La Commission joint à son rapport, le cas échéant, une proposition de modification de l’objectif.
10. À l’article 10, le paragraphe 1 est remplacé par le texte suivant:
«1. Si une adaptation au progrès technique des méthodes d’analyse autorisées, prévues à l’annexe I ou à l’annexe II, est nécessaire, des modifications destinées à modifier des éléments non essentiels de la présente directive sont arrêtées en conformité avec la procédure de réglementation avec contrôle visée à l’article 11, paragraphe 4. L’annexe III peut également être modifiée pour être adaptée au progrès technique et scientifique. Cette mesure, qui vise à modifier des éléments non essentiels de la présente directive, est arrêtée en conformité avec la procédure de réglementation avec contrôle visée à l’article 11, paragraphe 4.»
11. L’article 11 est remplacé par le texte suivant:
«Article 11
Procédure de comité
1. À l’exception des cas visés au paragraphe 2, la Commission est assistée par le comité de la qualité des carburants.
2. Pour les questions relatives à la durabilité des biocarburants en vertu des articles 7 bis, 7 ter et 7 quater, la Commission est assistée par le comité sur la durabilité des biocarburants et des bioliquides visé à l’article 25, paragraphe 2, de la directive 2009/28/CE.
3. Dans le cas où il est fait référence au présent paragraphe, les articles 3 et 7 de la décision 1999/468/CE s’appliquent, dans le respect des dispositions de l’article 8 de celle-ci.
4. Dans le cas où il est fait référence au présent paragraphe, l’article 5 bis, paragraphes 1 à 4, et l’article 7 de la décision 1999/468/CE s'appliquent, dans le respect des dispositions de l’article 8 de celle-ci.»
12. L’article 14 est supprimé.
13. Les annexes I, II, III et IV sont remplacées par le texte figurant à l’annexe de la présente directive.

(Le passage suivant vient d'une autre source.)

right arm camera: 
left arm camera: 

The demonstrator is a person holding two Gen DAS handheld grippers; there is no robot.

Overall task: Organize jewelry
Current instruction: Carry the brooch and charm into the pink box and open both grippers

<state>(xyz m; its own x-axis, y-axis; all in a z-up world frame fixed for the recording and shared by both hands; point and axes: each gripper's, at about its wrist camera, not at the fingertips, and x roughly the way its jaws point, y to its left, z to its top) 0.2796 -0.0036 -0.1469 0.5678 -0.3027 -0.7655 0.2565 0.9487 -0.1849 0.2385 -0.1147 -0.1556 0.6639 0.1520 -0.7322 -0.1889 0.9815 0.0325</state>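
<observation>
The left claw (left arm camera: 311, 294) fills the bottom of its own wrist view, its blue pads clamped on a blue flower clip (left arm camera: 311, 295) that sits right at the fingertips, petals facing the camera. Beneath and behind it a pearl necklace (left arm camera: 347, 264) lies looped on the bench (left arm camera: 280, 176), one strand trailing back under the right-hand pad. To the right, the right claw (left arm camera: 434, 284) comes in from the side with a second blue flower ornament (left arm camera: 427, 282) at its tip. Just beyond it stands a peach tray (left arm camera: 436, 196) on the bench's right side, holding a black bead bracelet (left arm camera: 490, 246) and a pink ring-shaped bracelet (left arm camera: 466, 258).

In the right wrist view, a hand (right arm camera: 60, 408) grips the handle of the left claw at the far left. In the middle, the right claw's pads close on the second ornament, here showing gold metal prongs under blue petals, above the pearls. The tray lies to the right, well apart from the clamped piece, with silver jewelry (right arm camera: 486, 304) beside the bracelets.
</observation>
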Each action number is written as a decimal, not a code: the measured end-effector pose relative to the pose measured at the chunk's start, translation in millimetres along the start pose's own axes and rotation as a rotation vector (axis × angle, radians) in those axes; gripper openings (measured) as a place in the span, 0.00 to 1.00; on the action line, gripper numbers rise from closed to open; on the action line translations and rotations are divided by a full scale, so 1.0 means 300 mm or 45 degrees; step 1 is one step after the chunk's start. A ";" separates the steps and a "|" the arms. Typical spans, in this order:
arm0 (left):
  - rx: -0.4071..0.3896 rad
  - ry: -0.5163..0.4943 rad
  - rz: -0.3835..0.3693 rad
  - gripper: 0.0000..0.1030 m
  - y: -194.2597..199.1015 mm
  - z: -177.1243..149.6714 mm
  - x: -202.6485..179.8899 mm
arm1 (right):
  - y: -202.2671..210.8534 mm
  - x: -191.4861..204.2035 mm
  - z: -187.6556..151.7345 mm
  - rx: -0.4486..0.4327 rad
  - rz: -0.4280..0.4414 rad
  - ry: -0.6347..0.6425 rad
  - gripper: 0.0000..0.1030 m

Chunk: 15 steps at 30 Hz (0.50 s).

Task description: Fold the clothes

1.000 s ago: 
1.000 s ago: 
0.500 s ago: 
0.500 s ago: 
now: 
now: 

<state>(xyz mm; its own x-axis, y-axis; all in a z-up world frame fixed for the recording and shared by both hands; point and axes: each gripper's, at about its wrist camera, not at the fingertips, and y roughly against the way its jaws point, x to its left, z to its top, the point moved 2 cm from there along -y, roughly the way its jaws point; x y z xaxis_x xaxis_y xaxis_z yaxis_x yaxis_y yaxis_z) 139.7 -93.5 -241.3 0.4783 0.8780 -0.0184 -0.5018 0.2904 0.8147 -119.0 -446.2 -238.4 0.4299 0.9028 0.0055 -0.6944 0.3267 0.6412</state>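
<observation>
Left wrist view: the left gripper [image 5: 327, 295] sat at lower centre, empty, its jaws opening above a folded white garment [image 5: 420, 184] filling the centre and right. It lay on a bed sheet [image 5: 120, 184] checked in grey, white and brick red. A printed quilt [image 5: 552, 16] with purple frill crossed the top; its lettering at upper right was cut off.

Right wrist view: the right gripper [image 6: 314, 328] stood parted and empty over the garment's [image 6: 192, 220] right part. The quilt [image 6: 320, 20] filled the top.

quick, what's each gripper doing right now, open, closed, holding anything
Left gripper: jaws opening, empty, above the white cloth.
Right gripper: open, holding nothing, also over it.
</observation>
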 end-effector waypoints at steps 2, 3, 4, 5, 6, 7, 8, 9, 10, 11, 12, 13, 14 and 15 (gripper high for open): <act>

L'article 1er d) du décret du 9 novembre 2011 susmentionné précise que « les biocarburants et bioliquides produits à partir de déchets et de résidus, de matières cellulosiques d'origine non alimentaire et de matières ligno-cellulosiques sont comptabilisés pour le double de leur valeur réelle en pouvoir calorifique. La liste de ces biocarburants et bioliquides est fixée par un arrêté conjoint des ministres chargés de l'écologie, de l'énergie, des douanes et de l'agriculture. L'arrêté précise les modalités du double comptage pour exclure toute utilisation frauduleuse ».